**Problem to solve**
Every line of the material below, from the top through the line with "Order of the", should be reproduced exactly.

= = = = =

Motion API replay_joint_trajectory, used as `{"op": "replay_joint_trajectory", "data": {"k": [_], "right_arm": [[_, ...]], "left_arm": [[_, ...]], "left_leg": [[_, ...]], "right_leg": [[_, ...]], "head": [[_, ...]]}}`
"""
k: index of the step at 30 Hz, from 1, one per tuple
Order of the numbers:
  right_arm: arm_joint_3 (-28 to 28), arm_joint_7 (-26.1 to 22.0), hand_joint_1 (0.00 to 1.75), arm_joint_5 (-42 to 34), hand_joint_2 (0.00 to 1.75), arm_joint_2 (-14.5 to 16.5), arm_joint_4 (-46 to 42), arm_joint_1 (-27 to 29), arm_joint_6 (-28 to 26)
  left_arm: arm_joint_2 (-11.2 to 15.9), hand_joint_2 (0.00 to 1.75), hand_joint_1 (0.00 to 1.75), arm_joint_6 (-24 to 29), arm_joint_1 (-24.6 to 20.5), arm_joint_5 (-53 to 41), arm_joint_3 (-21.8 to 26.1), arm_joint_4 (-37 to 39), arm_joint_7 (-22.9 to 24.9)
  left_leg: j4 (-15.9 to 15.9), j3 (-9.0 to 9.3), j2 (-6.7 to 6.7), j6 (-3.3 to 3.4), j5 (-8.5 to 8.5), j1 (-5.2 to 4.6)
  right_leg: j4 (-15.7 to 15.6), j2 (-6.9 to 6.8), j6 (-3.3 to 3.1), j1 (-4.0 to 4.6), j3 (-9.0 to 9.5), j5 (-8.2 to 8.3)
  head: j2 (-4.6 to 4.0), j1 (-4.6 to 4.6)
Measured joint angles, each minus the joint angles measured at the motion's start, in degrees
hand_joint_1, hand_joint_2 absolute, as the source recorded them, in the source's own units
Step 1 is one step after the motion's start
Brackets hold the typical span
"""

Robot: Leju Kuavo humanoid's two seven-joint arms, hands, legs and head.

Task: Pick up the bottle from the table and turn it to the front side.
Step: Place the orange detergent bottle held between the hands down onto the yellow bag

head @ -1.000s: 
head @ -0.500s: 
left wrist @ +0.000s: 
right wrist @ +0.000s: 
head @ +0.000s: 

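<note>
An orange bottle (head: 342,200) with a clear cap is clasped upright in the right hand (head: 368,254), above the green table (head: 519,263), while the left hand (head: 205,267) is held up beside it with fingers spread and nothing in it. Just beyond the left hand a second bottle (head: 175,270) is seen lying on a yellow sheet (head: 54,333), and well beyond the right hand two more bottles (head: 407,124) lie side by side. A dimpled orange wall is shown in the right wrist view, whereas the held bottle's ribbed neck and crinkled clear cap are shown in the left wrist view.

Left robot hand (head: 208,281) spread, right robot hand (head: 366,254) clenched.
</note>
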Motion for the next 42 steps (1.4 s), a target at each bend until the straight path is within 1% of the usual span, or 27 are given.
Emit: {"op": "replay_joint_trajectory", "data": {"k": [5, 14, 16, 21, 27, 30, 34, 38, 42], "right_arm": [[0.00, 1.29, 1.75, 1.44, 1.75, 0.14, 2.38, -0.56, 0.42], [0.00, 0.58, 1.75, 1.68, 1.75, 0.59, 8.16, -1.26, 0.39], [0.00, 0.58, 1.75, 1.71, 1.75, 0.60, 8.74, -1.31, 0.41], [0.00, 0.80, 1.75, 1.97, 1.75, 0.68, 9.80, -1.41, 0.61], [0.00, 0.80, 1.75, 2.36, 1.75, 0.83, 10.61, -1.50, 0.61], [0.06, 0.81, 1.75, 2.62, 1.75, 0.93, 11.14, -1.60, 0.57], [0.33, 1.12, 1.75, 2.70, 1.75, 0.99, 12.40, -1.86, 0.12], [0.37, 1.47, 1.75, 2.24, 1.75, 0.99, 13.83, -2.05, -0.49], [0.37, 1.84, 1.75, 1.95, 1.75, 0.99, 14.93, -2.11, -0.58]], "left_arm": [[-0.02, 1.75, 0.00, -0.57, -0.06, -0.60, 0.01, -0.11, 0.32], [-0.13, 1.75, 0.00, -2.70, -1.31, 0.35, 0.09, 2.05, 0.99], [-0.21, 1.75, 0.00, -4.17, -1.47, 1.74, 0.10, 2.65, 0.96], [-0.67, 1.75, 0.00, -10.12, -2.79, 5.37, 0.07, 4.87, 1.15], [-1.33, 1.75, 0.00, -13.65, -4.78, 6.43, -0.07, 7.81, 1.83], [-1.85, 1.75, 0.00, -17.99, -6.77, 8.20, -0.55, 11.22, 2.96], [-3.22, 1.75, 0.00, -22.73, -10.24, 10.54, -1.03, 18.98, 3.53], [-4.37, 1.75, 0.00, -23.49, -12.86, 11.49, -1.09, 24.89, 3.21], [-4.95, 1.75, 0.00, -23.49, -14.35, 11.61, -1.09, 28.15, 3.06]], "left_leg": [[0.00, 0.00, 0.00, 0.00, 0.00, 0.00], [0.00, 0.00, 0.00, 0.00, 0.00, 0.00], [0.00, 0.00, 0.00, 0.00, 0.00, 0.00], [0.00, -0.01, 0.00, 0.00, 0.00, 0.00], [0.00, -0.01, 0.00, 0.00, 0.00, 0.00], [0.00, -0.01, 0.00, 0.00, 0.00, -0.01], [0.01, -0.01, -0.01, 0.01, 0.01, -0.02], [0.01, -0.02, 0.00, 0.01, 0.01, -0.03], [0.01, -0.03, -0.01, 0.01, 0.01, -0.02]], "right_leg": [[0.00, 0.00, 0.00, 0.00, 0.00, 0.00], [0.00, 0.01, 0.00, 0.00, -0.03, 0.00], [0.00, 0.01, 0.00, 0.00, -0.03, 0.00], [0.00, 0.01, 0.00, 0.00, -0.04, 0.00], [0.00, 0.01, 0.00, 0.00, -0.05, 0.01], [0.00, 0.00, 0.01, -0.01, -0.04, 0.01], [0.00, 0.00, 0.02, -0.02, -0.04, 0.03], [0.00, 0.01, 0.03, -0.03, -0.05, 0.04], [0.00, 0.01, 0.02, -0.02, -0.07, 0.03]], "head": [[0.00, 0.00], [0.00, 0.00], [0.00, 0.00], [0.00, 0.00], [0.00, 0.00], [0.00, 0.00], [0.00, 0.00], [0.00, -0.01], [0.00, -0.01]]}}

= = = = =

**Exercise response**
Motion API replay_joint_trajectory, used as `{"op": "replay_joint_trajectory", "data": {"k": [_], "right_arm": [[_, ...]], "left_arm": [[_, ...]], "left_leg": [[_, ...]], "right_leg": [[_, ...]], "head": [[_, ...]]}}`
"""
k: index of the step at 30 Hz, from 1, one per tuple
Order of the numbers:

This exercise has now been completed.